%%

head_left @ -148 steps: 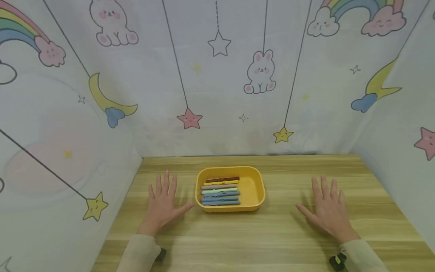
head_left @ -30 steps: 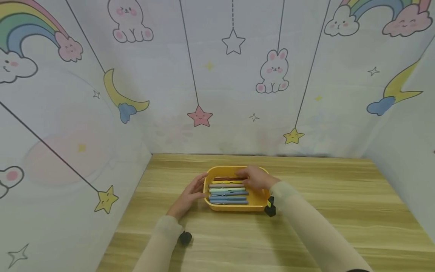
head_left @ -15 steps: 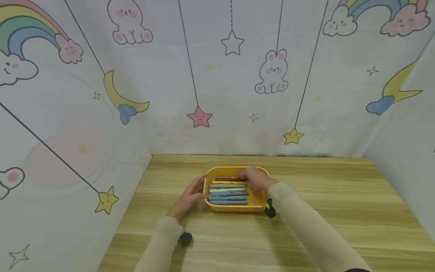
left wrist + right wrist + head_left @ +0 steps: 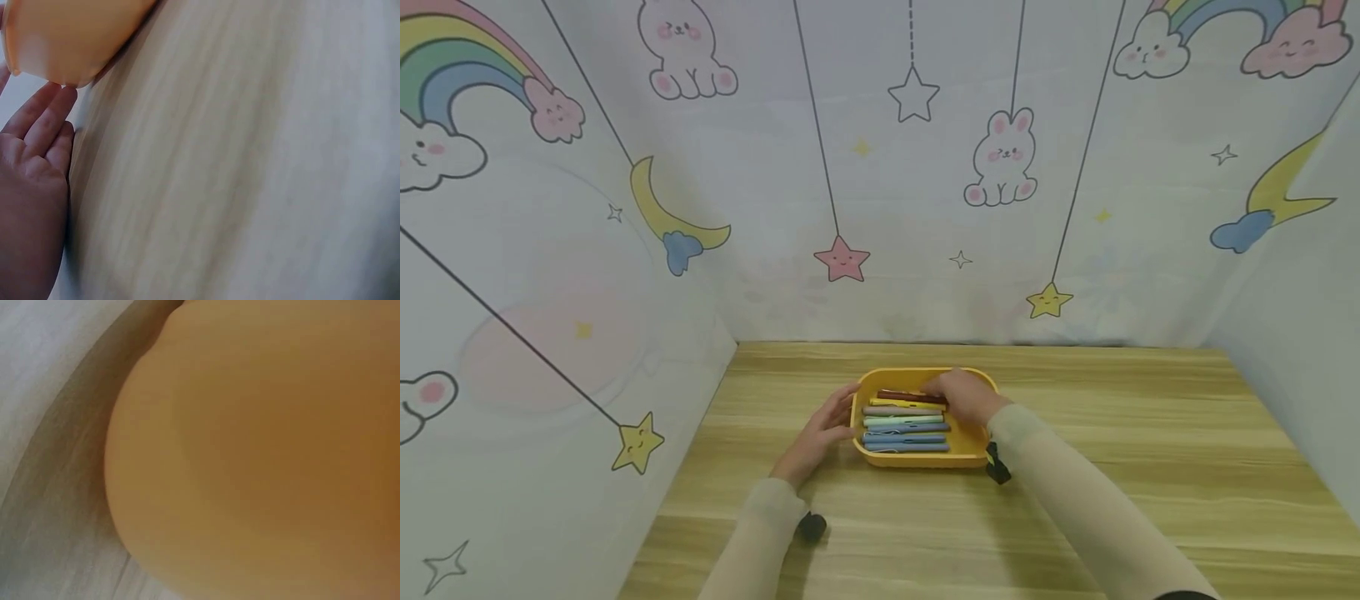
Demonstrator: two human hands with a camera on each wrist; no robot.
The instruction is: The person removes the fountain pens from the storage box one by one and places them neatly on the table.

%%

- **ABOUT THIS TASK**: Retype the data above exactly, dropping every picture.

- **TASK ANSWER**:
head_left @ -148 steps: 
head_left @ -30 steps: 
head_left @ -15 steps: 
left wrist + right wrist + head_left @ +0 steps: 
Demonstrator: two human hands with a camera on each wrist; no robot.
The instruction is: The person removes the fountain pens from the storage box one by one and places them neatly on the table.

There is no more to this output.